The change from 20 to 50 per cent in the number of members required at a meeting makes it harder for "carpet-baggers" - investors who open building society accounts in the hope of netting windfall gains from conversion - to force building societies into demutualisation. Ms Liddell said: "Mutuality does have a future. And it is worth fighting for."
This rule change could also hamper plans by the Bank of Ireland, which bought Bristol & West for pounds 600m back in February, to gobble up another UK building society. Maurice Keane, chief executive designate of the Bank of Ireland, said yesterday that he intended to "expand by acquisition into the UK building society market".
Ms Liddell's move was warmly received by the industry. "Britannia Building Society welcomes Helen Liddell's announcement", said Gerald Gregory, Britannia's director of mutuality and marketing.

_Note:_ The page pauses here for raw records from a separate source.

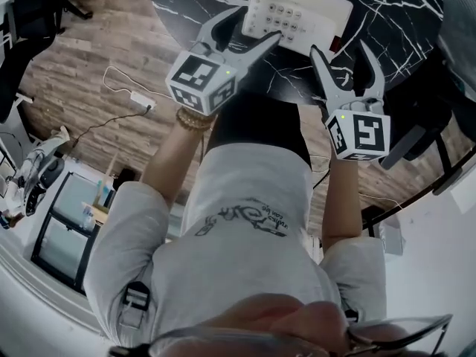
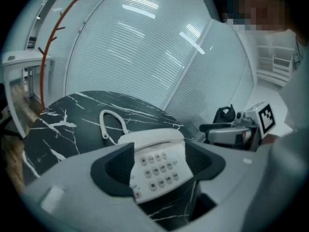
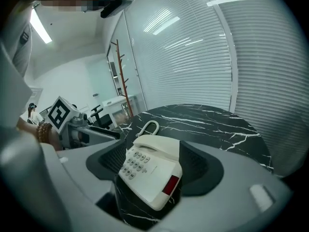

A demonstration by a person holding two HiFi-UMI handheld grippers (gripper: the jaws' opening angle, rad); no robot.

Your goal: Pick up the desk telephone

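Observation:
A white desk telephone with its handset on the cradle sits on a round black marble table. Its coiled cord loops behind it. My left gripper hovers open at the phone's near left corner, one fingertip over the keypad edge. My right gripper stands open just off the near right corner, by the red patch on the phone's side. In the left gripper view the phone shows between the wide jaws of the left gripper, no pad pressing on it. It is the same with the phone and the right gripper in the right gripper view.
The table's near rim is close to the person's body. A power strip with a cable lies on the wooden floor at the left. Office chairs stand at the right. A red coat stand and a blind-covered glass wall lie beyond the table.

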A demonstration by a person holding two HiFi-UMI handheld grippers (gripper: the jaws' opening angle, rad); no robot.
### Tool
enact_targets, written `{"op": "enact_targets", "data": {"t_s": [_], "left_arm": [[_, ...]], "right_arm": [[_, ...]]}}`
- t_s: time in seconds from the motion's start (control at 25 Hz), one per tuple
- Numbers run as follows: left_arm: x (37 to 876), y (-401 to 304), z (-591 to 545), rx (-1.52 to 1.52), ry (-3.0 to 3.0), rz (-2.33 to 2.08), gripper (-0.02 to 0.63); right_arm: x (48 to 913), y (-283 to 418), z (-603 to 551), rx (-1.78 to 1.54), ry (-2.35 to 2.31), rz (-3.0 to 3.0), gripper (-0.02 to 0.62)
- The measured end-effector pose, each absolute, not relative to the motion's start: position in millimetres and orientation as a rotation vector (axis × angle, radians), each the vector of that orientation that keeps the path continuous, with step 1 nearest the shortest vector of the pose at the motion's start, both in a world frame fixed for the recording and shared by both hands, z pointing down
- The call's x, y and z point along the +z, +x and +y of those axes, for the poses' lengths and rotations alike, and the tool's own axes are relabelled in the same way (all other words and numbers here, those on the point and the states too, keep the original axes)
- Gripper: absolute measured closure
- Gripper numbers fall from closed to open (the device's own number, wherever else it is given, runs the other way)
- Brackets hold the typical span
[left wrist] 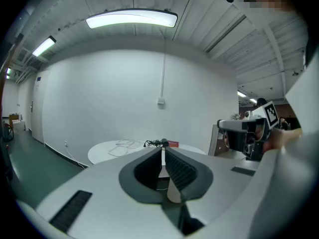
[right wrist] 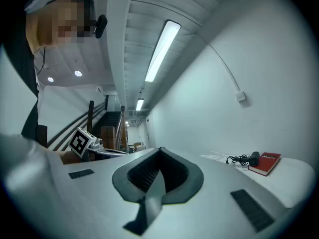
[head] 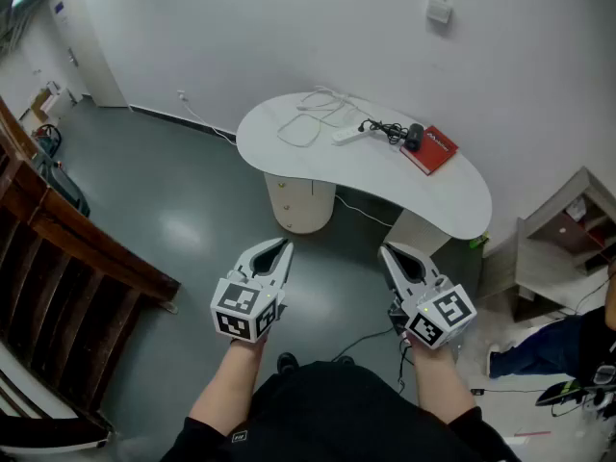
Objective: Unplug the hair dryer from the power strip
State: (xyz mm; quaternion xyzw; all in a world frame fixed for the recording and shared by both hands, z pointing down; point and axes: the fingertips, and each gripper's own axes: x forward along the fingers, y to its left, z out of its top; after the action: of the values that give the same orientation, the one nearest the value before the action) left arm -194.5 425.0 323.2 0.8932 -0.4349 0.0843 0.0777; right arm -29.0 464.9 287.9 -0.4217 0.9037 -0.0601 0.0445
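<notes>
I hold both grippers low in the head view, well apart from the table. The left gripper (head: 286, 245) is at the lower middle left. Its two jaws are pressed together at the tips and hold nothing. The right gripper (head: 384, 250) is at the lower middle right. Its jaws are closed tight too, with nothing in them.

The white table (head: 452, 200) is in the upper middle of the head view. The black hair dryer (head: 412, 137) lies on it, toward the right side, just beside a red book (head: 429, 149). Its black cord (head: 385, 128) lies in a bunch and runs left to the end of the white power strip (head: 350, 134). The plug is too small for me to see. A white cord (head: 303, 128) lies in loops on the left part of the table.

In the left gripper view the hair dryer (left wrist: 164, 142) shows far off, just above the closed jaw tips. In the right gripper view the hair dryer (right wrist: 254, 158) and the red book (right wrist: 265, 162) are at the right edge.
</notes>
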Motion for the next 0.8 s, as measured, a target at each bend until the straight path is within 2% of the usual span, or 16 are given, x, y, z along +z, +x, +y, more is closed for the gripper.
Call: {"op": "enact_targets", "data": {"t_s": [0.52,0.8], "left_arm": [[329.6,-174.0,443.4,0.247,2.663,-1.275,0.578],[338.8,-161.9,448.1,0.269,2.647,-1.265,0.578]], "right_arm": [[299.3,-19.6,481.7,-0.232,-1.279,2.771,0.561],[328.4,-43.5,517.3,-0.351,-1.023,2.909,0.56]]}}
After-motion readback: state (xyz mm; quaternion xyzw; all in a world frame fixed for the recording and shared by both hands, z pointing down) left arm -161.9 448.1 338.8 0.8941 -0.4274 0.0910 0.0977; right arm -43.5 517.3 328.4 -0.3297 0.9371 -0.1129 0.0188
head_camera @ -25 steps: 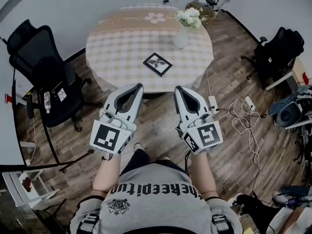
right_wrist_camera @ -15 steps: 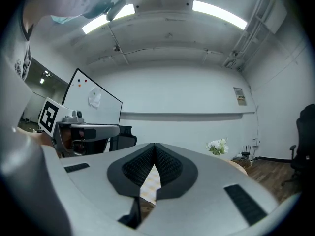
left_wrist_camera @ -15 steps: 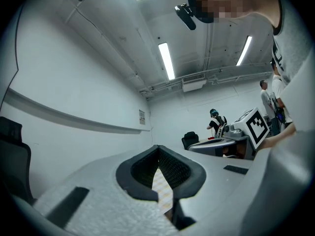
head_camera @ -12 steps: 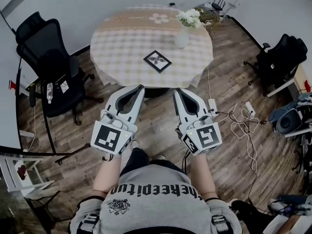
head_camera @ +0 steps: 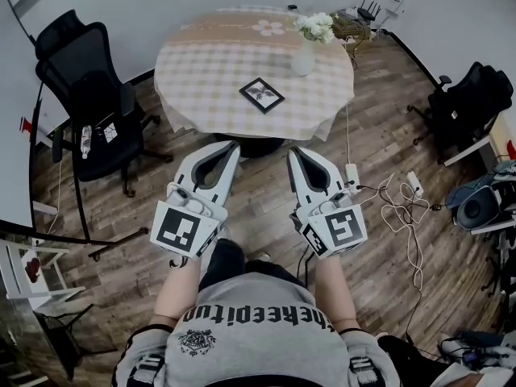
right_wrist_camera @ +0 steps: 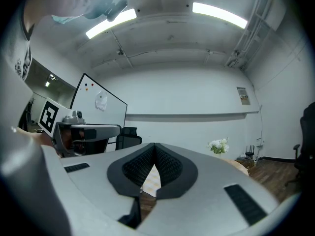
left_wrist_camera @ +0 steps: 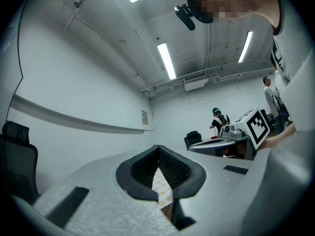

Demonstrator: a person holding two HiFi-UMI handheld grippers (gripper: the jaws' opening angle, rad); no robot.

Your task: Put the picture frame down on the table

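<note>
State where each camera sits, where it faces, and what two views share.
Head view: on the person's head, facing steeply down at the round checked-cloth table, black picture frame, left gripper and right gripper.
Left gripper view: on that gripper, facing along its closed jaws to a white wall.
Right gripper view: on that gripper, facing along its closed jaws to the white flowers.
Shared: head and right gripper views both show the flowers.

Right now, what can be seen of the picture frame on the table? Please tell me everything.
The picture frame is small and square, with a thin dark border, a white mat and a dark picture in the middle. It lies flat, face up, turned cornerwise, on the checked cloth of the round table, near its front edge. Nothing but the cloth touches it.
</note>
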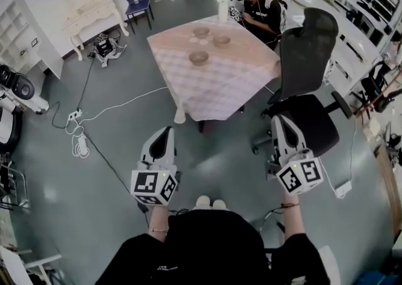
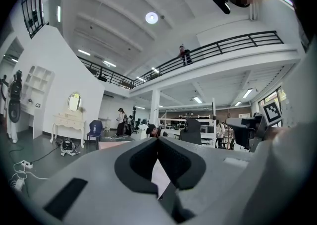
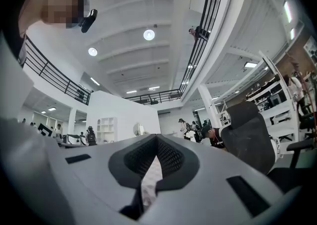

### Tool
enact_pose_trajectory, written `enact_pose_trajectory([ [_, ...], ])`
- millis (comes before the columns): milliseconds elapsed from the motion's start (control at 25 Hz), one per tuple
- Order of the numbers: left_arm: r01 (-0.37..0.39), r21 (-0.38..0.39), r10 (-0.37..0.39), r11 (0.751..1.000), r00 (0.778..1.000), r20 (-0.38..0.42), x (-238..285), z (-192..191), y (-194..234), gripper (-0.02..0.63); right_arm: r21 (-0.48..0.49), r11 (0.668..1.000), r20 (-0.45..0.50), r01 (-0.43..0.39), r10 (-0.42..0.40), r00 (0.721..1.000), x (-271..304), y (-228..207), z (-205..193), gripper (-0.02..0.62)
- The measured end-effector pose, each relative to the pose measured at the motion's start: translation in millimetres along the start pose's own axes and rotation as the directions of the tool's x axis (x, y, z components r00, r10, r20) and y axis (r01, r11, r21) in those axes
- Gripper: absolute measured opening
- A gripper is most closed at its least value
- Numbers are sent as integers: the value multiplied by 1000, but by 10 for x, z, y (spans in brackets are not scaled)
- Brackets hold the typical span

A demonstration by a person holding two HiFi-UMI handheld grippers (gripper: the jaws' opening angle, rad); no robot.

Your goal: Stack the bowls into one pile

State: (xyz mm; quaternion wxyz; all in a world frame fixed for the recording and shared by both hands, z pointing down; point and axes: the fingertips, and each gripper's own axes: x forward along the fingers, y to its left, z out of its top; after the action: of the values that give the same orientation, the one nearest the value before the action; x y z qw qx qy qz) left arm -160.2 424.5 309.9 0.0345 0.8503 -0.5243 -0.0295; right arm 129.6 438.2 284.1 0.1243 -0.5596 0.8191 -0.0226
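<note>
Three brown bowls stand apart on a table with a pink checked cloth (image 1: 220, 89): one at the back (image 1: 201, 31), one to its right (image 1: 221, 41), one nearer me (image 1: 198, 58). I stand well short of the table. My left gripper (image 1: 164, 132) and right gripper (image 1: 279, 119) are held close to my body over the grey floor, both pointing toward the table. In the left gripper view the left gripper (image 2: 157, 140) has its jaws shut with nothing between them. The right gripper (image 3: 156, 139) looks the same in its own view. The bowls are too far off to make out there.
A white vase of flowers (image 1: 221, 2) stands at the table's far edge, where a person (image 1: 259, 10) sits. A black office chair (image 1: 308, 83) stands right of the table, just ahead of my right gripper. Cables and a power strip (image 1: 80, 133) lie on the floor at left.
</note>
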Motion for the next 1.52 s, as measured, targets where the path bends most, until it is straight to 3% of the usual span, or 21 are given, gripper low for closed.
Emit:
enact_pose_trajectory([
  [680,-22,-28,21,999,999,-38,590,-236,4,-3,42,999,-26,3,-2,1000,426,-484,-205,-8],
  [1160,-15,-97,9,995,998,-63,1597,-486,448,-3,50,999,-88,-4,8,996,1504,-840,-512,-8],
  [1520,-36,-105,27,994,996,-84,2196,-486,909,-3,74,997,-116,-27,35,993,2377,-977,-690,-8],
])
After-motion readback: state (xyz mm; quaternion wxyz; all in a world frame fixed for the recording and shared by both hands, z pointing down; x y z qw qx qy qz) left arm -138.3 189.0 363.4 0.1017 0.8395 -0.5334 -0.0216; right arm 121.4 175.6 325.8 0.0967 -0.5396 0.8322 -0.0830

Adrian Coles, Director-General of the Building Societies Association, said: "Building societies are delighted that the Government has shown such a strong commitment to mutuality. The decision to increase the turnout rate for building society conversions will help societies to continue to promote the benefits of mutuality to their members".
Several building societies, including Halifax and Northern Rock, have recently shed their mutual status and converted into banks. They awarded their members large windfall gains in the process.
According to Mr Keane, the ideal building society target for the Bank of Ireland would be located "in a similar geographic area" to Bristol & West. This would allow the Bank of Ireland to realise gains from rationalisation and to "get better value from advertising spend", he said.
Mr Keane's announcement coincided with the release yesterday of the Bank of Ireland's first-half figures. Pre-tax profits jumped 30 per cent to IRpounds 173.5m (pounds 154m) in the six months to September, ahead of expectations.